GOAL OF THE EXERCISE: Starting at the first line of the data below, write out each line exactly until you reach the line containing "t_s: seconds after", and include that line too.
--*--
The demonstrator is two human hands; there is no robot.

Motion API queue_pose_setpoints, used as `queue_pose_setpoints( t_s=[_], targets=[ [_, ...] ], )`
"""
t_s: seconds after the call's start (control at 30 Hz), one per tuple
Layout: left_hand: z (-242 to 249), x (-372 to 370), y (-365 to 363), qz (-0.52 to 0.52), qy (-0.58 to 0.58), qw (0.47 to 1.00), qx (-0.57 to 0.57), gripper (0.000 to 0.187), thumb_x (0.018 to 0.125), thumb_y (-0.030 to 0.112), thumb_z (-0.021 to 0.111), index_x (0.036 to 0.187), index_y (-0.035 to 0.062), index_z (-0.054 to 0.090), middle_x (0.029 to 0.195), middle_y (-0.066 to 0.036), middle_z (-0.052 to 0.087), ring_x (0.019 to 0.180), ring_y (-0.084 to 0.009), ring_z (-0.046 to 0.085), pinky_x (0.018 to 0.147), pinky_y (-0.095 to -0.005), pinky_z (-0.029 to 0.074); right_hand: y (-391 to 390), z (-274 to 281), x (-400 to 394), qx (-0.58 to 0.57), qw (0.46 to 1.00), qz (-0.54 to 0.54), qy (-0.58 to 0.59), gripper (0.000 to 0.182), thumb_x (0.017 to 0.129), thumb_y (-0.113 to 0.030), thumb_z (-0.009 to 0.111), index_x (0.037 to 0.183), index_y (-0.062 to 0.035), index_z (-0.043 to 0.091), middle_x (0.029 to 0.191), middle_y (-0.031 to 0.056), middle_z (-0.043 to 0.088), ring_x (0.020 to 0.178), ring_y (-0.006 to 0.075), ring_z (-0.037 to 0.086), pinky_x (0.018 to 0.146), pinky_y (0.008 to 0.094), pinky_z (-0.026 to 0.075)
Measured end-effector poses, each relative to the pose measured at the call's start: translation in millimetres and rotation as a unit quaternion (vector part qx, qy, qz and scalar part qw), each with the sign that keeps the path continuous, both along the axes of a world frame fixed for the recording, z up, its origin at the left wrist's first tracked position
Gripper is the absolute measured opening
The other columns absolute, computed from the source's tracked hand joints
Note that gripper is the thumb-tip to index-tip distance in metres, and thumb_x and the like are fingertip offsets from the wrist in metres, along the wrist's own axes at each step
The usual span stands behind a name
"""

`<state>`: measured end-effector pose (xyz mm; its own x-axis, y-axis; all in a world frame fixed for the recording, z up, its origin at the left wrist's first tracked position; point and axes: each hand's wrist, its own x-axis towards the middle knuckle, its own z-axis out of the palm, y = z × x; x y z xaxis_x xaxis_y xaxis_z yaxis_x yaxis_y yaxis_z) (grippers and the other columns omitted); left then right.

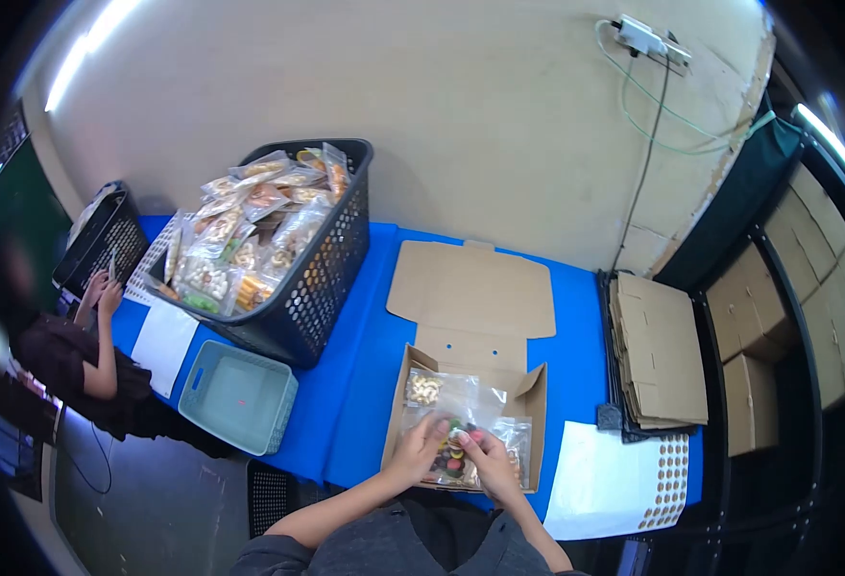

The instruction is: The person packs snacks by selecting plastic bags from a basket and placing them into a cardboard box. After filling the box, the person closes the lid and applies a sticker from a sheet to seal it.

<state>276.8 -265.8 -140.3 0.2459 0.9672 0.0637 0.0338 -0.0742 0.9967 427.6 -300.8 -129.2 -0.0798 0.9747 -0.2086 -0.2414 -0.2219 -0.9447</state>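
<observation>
Both my hands are over an open cardboard box (536,437) on the blue table. My left hand (421,449) and my right hand (490,461) pinch a clear plastic bag (453,463) of dark, red and green pieces between them. Inside the box, a bag of pale nuts (424,388) lies at the upper left, and another clear bag (513,438) lies at the right. The box's lid (475,288) is folded back toward the wall.
A dark basket (322,298) full of snack bags stands left of the box, with a grey-green tray (240,396) before it. Flattened cartons (661,350) and a sticker sheet (607,480) lie right. A co-worker (77,370) stands far left near another basket (106,245).
</observation>
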Motion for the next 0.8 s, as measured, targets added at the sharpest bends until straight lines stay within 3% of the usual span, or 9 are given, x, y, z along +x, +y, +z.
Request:
queue_pose_setpoints(
  t_s=[0.03, 0.17, 0.3, 0.37, 0.5, 0.57, 0.6, 0.67, 0.8],
  targets=[
    [-0.9, 2.0, -1.8, -0.018, 0.006, 1.0, 0.017, 0.037, 0.098, 0.034, 0.047, 0.112, 0.0013, 0.056, 0.087, -0.013, 0.066, 0.08, -0.0157, 0.063, 0.07, -0.0316, 0.048, -0.1, 7.2, 4.1, -0.027, 0.999, 0.02, 0.022, 0.032, 0.099, -0.027, 0.048, 0.11, 0.0014, 0.057, 0.097, 0.0055, 0.063, 0.086, 0.0112, 0.059, 0.077, 0.0267, 0.05],
    [-9.9, -2.3, 5.2, -0.062, 0.048, 0.996, -0.032, 0.038, 0.097, 0.036, 0.05, 0.112, 0.0015, 0.056, 0.086, -0.01, 0.063, 0.077, -0.0149, 0.06, 0.072, -0.0302, 0.047, -1.8, -8.0, 9.1, -0.067, 0.994, -0.026, 0.083, 0.027, 0.096, -0.023, 0.056, 0.108, 0.0014, 0.058, 0.097, 0.0041, 0.063, 0.087, 0.0094, 0.057, 0.08, 0.0264, 0.047],
    [-7.5, -4.3, 0.6, -0.057, -0.007, 0.996, -0.069, 0.037, 0.097, 0.035, 0.049, 0.115, 0.0025, 0.055, 0.089, -0.01, 0.062, 0.08, -0.0145, 0.059, 0.074, -0.0296, 0.047, -1.3, -2.5, 6.5, -0.039, 0.999, 0.001, -0.009, 0.026, 0.097, -0.023, 0.054, 0.107, 0.001, 0.059, 0.097, 0.0049, 0.063, 0.086, 0.0094, 0.058, 0.078, 0.0272, 0.048],
    [6.6, -2.9, -5.1, -0.121, -0.02, 0.992, -0.033, 0.035, 0.097, 0.03, 0.052, 0.118, 0.0034, 0.052, 0.098, -0.011, 0.062, 0.089, -0.0157, 0.059, 0.079, -0.0302, 0.047, 1.4, -4.3, 11.2, -0.016, 0.999, 0.035, 0.005, 0.026, 0.097, -0.022, 0.053, 0.107, 0.0018, 0.056, 0.095, 0.0067, 0.063, 0.078, 0.0129, 0.06, 0.07, 0.0267, 0.051],
    [2.7, -2.5, -11.2, -0.094, 0.005, 0.995, 0.019, 0.036, 0.095, 0.026, 0.056, 0.122, 0.0033, 0.049, 0.107, -0.012, 0.06, 0.097, -0.0174, 0.058, 0.084, -0.0312, 0.046, 2.7, -8.7, 11.3, -0.032, 0.998, 0.031, 0.045, 0.023, 0.096, -0.02, 0.055, 0.104, 0.0015, 0.057, 0.093, 0.0058, 0.063, 0.076, 0.0122, 0.06, 0.068, 0.0261, 0.051],
    [5.0, -4.9, -11.3, -0.101, 0.008, 0.995, 0.0, 0.039, 0.092, 0.022, 0.06, 0.123, 0.0017, 0.048, 0.11, -0.013, 0.06, 0.101, -0.0195, 0.058, 0.087, -0.0331, 0.045, 1.5, -4.0, 9.0, -0.103, 0.987, -0.02, 0.119, 0.021, 0.094, -0.019, 0.057, 0.104, 0.0002, 0.057, 0.091, 0.005, 0.063, 0.076, 0.0116, 0.06, 0.068, 0.0258, 0.05],
    [6.3, -6.9, -10.8, -0.099, 0.007, 0.995, 0.003, 0.039, 0.092, 0.022, 0.06, 0.123, 0.0017, 0.048, 0.11, -0.013, 0.06, 0.101, -0.0195, 0.058, 0.087, -0.0331, 0.045, 1.5, -7.0, 9.4, -0.101, 0.988, -0.018, 0.117, 0.021, 0.094, -0.019, 0.057, 0.104, 0.0002, 0.057, 0.091, 0.005, 0.063, 0.076, 0.0116, 0.06, 0.068, 0.0258, 0.05],
    [8.3, -12.2, -10.7, -0.134, 0.051, 0.99, -0.002, 0.042, 0.09, 0.023, 0.061, 0.123, 0.0008, 0.048, 0.112, -0.016, 0.059, 0.103, -0.0235, 0.059, 0.087, -0.0349, 0.046, -0.6, -18.9, 10.1, 0.005, 0.999, 0.032, -0.007, 0.026, 0.096, -0.024, 0.054, 0.105, -0.0008, 0.058, 0.09, 0.0049, 0.063, 0.076, 0.0118, 0.06, 0.069, 0.0259, 0.05],
    [-5.4, -11.7, -11.8, -0.134, 0.074, 0.987, 0.049, 0.045, 0.089, 0.024, 0.063, 0.124, 0.0007, 0.047, 0.112, -0.019, 0.058, 0.104, -0.0284, 0.059, 0.088, -0.0365, 0.046, -2.6, -21.0, 5.2, 0.006, 1.0, 0.005, -0.022, 0.03, 0.097, -0.03, 0.051, 0.106, -0.0014, 0.057, 0.088, 0.0043, 0.062, 0.076, 0.012, 0.06, 0.069, 0.0257, 0.05]
  ],
)
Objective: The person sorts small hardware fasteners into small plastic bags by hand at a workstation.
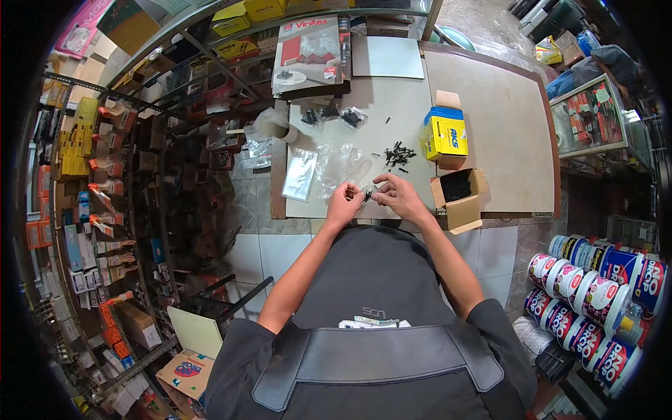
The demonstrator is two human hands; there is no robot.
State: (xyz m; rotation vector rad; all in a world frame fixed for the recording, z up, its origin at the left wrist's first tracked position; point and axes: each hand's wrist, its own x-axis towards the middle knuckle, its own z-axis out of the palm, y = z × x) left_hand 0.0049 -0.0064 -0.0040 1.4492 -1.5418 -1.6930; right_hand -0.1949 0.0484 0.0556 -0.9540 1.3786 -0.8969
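Pinching small black pieces [367,195] at the near table edge, with the left hand [348,199] nearly closed at the fingertips and the right hand [399,196] loosely curled beside them, thumb and forefinger slightly apart; impossible to tell whether gripping anything with the right, or whether holding clear film around the pieces. Likely light, stiff and hard to break, but slim and apt to roll or slip; best taken mid-length between thumb and forefinger pads, or cupped when several together. From the hands, at three o'clock, see an open carton [458,212] filled with dark bits, likely heavier and best lifted by the walls, not the flaps. At ten o'clock, note flat clear bags [299,175], probably thin, slick and clingy, best parted at a corner. At one o'clock, find a loose black pile [399,155], easily scattered; at two, a yellow-and-blue box [448,136]; farther, toward eleven, a knotted-looking black packet [310,117].
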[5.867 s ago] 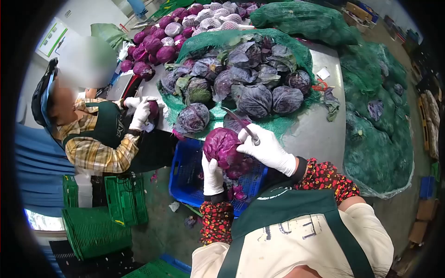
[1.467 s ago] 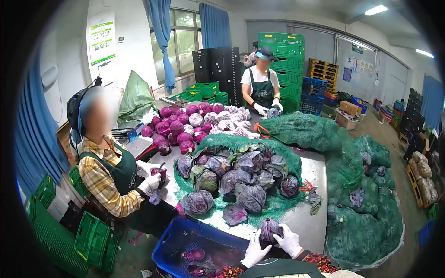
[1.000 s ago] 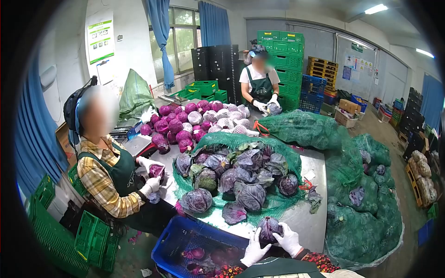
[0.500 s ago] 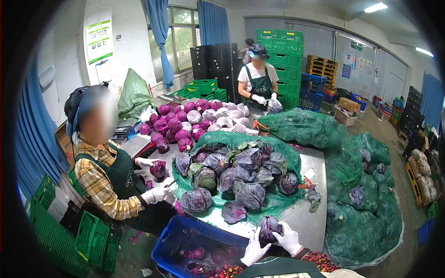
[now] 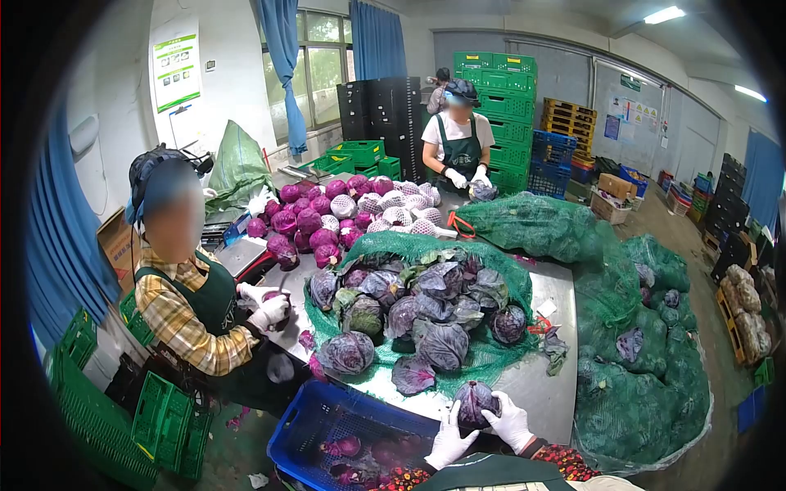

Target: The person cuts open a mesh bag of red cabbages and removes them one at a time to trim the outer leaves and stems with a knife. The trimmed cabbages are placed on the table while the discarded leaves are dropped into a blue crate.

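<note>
Between my two white-gloved hands a red cabbage (image 5: 475,404) rests at the near edge of the metal table (image 5: 547,360). My left hand (image 5: 449,439) grips its left side, and my right hand (image 5: 511,423) wraps round its right side. Just beyond, a heap of red cabbages (image 5: 440,345) with dark outer leaves lies on an opened green net (image 5: 499,360). A loose purple leaf (image 5: 413,376) lies near my left hand. Below and left of my hands stands a blue crate (image 5: 299,446) with purple cabbage pieces inside.
At left, a co-worker (image 5: 192,311) handles a cabbage; another person (image 5: 458,147) works across the table. Peeled purple cabbages (image 5: 307,221) and foam-netted ones (image 5: 399,214) cover the far side. Full green net sacks (image 5: 630,409) stand to the right. Green crates (image 5: 164,421) are at lower left.
The left co-worker's hands have come together around a cabbage and drawn closer to the body. The far person's hands shifted slightly. My hands and cabbage look unmoved.
</note>
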`<state>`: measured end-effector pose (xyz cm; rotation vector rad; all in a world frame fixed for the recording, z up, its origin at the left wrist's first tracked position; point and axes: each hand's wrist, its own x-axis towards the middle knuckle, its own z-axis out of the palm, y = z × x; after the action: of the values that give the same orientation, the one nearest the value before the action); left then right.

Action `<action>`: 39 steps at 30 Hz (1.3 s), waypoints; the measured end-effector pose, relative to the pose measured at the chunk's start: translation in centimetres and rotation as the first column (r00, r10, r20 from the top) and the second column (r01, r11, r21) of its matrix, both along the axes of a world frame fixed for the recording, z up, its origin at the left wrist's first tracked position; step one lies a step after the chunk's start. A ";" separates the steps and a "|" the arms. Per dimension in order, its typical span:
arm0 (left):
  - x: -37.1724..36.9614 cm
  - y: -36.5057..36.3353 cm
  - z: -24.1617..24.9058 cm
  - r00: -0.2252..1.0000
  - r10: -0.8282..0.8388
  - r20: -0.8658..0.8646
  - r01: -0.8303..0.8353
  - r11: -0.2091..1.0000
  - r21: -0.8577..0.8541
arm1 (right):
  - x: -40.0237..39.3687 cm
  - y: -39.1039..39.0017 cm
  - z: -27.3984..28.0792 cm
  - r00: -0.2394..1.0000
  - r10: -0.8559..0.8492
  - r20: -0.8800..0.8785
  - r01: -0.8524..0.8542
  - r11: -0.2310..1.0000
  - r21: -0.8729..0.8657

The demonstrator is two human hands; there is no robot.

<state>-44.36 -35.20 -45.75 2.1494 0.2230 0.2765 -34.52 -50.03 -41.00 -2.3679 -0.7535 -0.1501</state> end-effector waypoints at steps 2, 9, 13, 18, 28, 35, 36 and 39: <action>-0.1 0.0 0.2 1.000 -0.001 -0.015 0.001 1.000 -0.015 | 0.0 0.1 0.0 1.000 -0.010 0.014 0.010 1.000 0.003; 0.3 -0.6 1.1 0.998 0.053 0.045 -0.045 0.988 -0.151 | -0.4 0.3 1.5 0.998 0.017 -0.067 -0.002 0.976 0.216; 3.0 0.2 0.8 0.998 -0.068 0.015 0.064 0.820 -0.568 | -0.6 -0.9 3.3 0.953 0.011 -0.303 0.077 0.958 0.276; 3.8 1.5 2.0 0.996 -0.071 0.058 0.080 0.982 -0.169 | 0.5 -3.4 1.3 0.933 -0.121 -0.339 0.146 0.988 0.050; 5.0 2.5 5.7 0.958 -0.266 -0.108 0.261 0.963 -0.059 | 0.0 -3.3 1.0 0.972 0.020 -0.233 -0.049 0.992 -0.118; 7.3 2.7 7.4 0.963 -0.122 -0.241 0.122 0.992 -0.013 | -0.1 -2.9 2.3 0.995 0.083 -0.060 -0.095 0.971 -0.219; 7.5 2.9 6.8 0.983 -0.089 -0.159 0.097 0.994 0.046 | -0.1 -2.9 2.1 0.995 0.081 -0.064 -0.093 0.972 -0.217; 8.1 3.4 5.5 0.994 -0.071 -0.085 0.081 0.989 0.127 | 0.2 -2.8 1.0 0.988 0.120 -0.096 -0.143 0.947 -0.288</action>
<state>-36.28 -31.83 -40.23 2.2952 0.1726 0.1642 -34.30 -52.84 -40.04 -2.5737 -0.9497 0.1186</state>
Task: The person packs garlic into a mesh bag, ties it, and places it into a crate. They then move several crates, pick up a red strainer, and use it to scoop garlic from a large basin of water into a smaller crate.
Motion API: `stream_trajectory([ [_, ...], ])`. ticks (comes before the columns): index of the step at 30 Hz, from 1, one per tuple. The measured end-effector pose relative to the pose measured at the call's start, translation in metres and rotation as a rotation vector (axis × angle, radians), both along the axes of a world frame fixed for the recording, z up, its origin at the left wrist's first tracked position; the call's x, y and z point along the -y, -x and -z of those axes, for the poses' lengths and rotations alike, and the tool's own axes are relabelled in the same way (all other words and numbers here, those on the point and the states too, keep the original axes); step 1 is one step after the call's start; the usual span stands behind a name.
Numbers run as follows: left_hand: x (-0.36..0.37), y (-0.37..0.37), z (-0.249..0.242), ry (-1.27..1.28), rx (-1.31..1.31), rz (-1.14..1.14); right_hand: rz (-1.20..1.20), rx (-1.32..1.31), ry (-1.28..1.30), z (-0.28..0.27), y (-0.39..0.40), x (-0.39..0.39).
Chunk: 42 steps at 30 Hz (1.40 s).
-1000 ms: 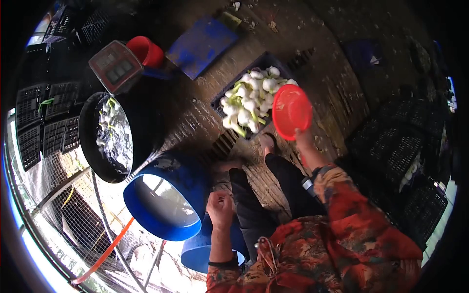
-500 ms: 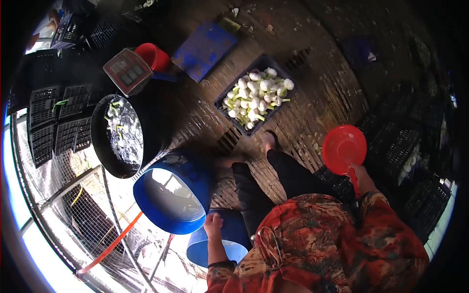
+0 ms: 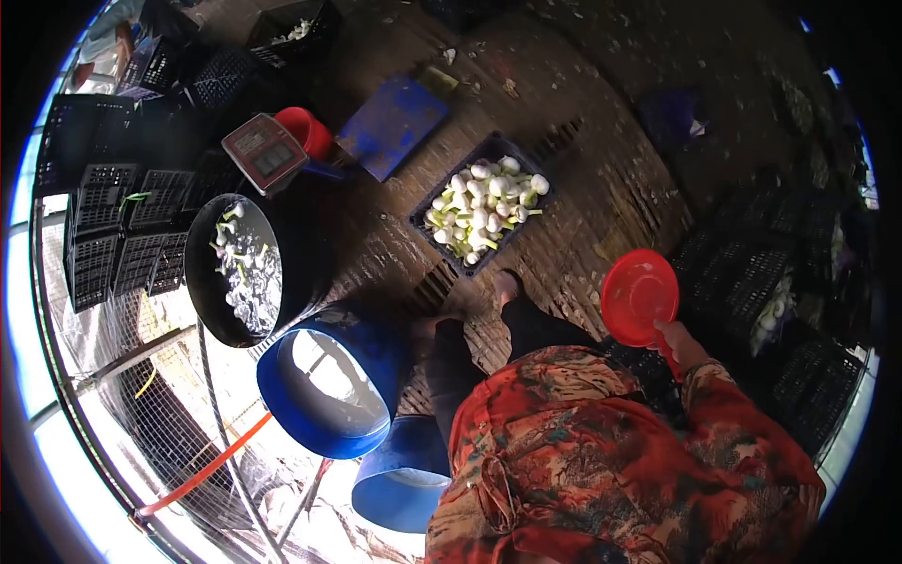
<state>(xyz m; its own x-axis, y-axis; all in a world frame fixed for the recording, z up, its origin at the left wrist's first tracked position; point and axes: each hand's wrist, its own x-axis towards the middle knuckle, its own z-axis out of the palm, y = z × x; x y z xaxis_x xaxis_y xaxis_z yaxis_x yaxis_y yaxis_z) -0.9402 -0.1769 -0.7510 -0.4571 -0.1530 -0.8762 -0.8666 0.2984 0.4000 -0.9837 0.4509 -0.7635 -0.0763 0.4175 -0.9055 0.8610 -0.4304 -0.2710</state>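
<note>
My right hand (image 3: pixel 683 345) is closed round the handle of a red plastic dipper (image 3: pixel 640 297), held out on the right with its round bowl facing up. My left hand is out of sight, perhaps behind the patterned smock. A black crate (image 3: pixel 420 214) of white bulbs (image 3: pixel 487 202) with short green stems stands on the floor ahead of my feet. To the left, a blue barrel (image 3: pixel 287 414) holds greyish liquid, and a second blue barrel (image 3: pixel 376 498) sits below it. Farther left, a dark tub (image 3: pixel 199 282) contains water with several bulbs afloat.
A scale (image 3: pixel 266 150) and a red bucket (image 3: pixel 305 132) stand at the upper left, beside a blue platform (image 3: pixel 393 127). Stacked black crates (image 3: pixel 105 197) line the left side; more crates (image 3: pixel 742 273) are on the right. Slatted boards form the floor.
My left hand has gone out of view from beside the lower blue barrel. The dipper in my right hand has shifted slightly left and down. My view has tilted a little.
</note>
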Motion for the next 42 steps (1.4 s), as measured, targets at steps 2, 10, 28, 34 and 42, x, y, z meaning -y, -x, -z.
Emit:
stream_trajectory([
  [2, 0.01, -0.002, -0.001, 0.017, 0.005, -0.002, -0.008, -0.034, 0.027, 0.003, 0.0, 0.005],
  [10, 0.052, 0.174, 0.081, 0.063, -0.222, 0.092, 0.091, -0.001, -0.165, -0.021, -0.037, 0.054],
  [28, -0.449, 0.439, 0.283, 0.029, -0.362, 0.763, 0.439, 0.326, -0.097, 0.084, -0.103, 0.105],
  [34, -0.518, 0.445, 0.376, 0.242, -0.437, 0.599, 0.49, 0.317, -0.032, 0.086, -0.135, 0.079],
  [42, -0.459, 0.439, 0.327, -0.358, -0.141, -0.324, 0.445, 0.365, -0.114, 0.102, -0.109, 0.044],
])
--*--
WRITTEN RESPONSE:
The demonstrator is two human hands; there is no robot.

Motion API queue_pose_setpoints, used as `queue_pose_setpoints( t_s=[_], targets=[ [_, ...] ], )`
"""
t_s: seconds after the call's start (control at 30 Hz), one per tuple

No more output is expected here.